O Congresso aprovou a emenda constitucional 119/2022, cujo texto diz que os agentes públicos dos níveis municipal, estadual e federal não poderiam ser punidos por terem descumprido o investimento mínimo de 25% em educação nos anos de 2020 e 2021.
Ainda ficou determinado que os valores que "sobraram" nos dois anos mais críticos da pandemia deveriam ser aplicados em educação até o exercício de 2023, como forma de compensação. Foi neste contexto que a Smed realizou as compras relatadas nas reportagens do GDI ao longo de 2022, muitas delas por inexigibilidade de licitação ou por adesão à ata de registro de preço, o que é chamado de carona.
— Houve um farto recurso na educação. Foi aplicado na prioridade mais adequada? É como ter um monte de dinheiro e comprar uma Ferrari, mas a tua casa está caindo aos pedaços e tua família não está se alimentando bem — diz a vereadora Mari Pimentel (Novo), que tem visitado instituições de ensino da Capital para conferir o aproveitamento dos equipamentos comprados com recursos públicos.
Professor licenciado da rede municipal, o vereador Alex Fraga (PSOL) também tem percorrido escolas para levantar problemas:
— Precisamos de investimentos nas escolas, estruturas e equipamentos, mas é necessário ter critério. Estão torrando dinheiro com verbas que seriam importantes se fossem de aplicação planejada. São compras indiscriminadas de recursos tecnológicos e livros. Material parado é um desperdício de recurso público e um estorvo para a escola, que tem de depositar em algum lugar.

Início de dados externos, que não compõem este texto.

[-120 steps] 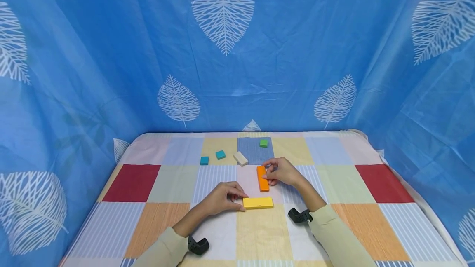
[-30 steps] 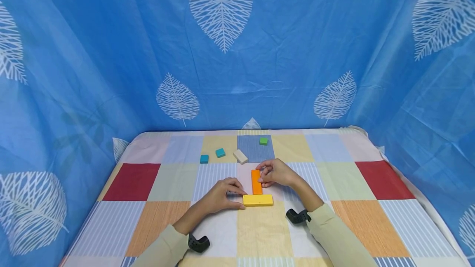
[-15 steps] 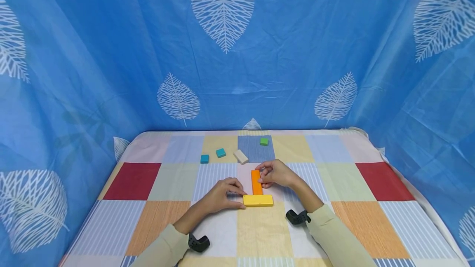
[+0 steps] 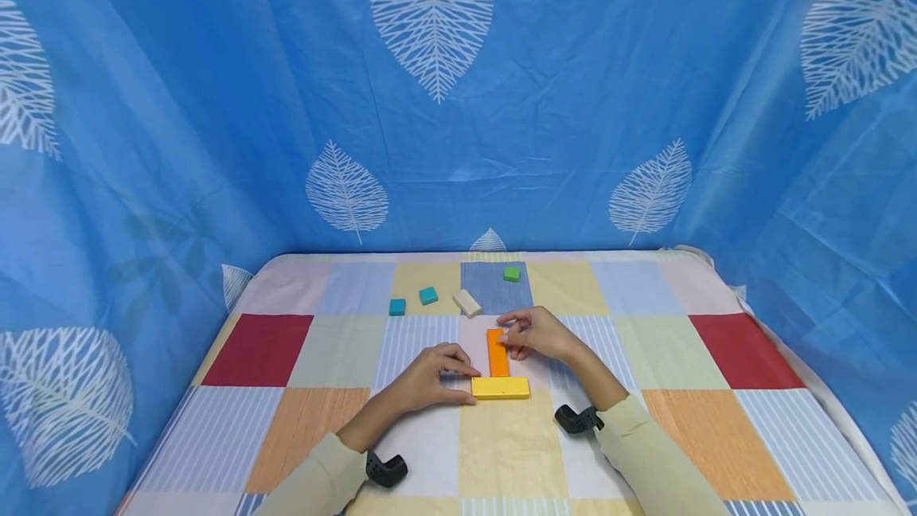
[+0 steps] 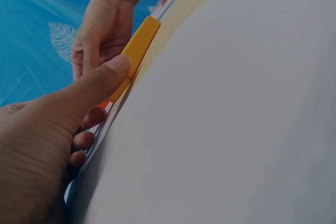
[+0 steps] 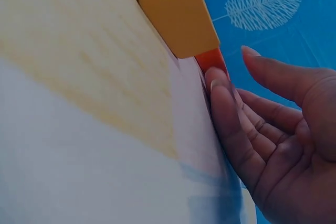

Sônia, titular da Smed, defendeu as compras realizadas para a rede municipal em 2022. No caso dos livros, ela afirma que são materiais que incluem o estudante em "novas competências" do século 21, em referência às coleções de educação financeira e consumo, empreendedorismo e projetos de vida e educação ambiental.
— Nós trabalhamos na perspectiva de qual o melhor material que atende hoje no Brasil em termos de recuperação das aprendizagens. Investir em educação e material pedagógico que realmente dê conta desses processos de aprendizagem é o que nós fizemos com planejamento — afirmou Sônia.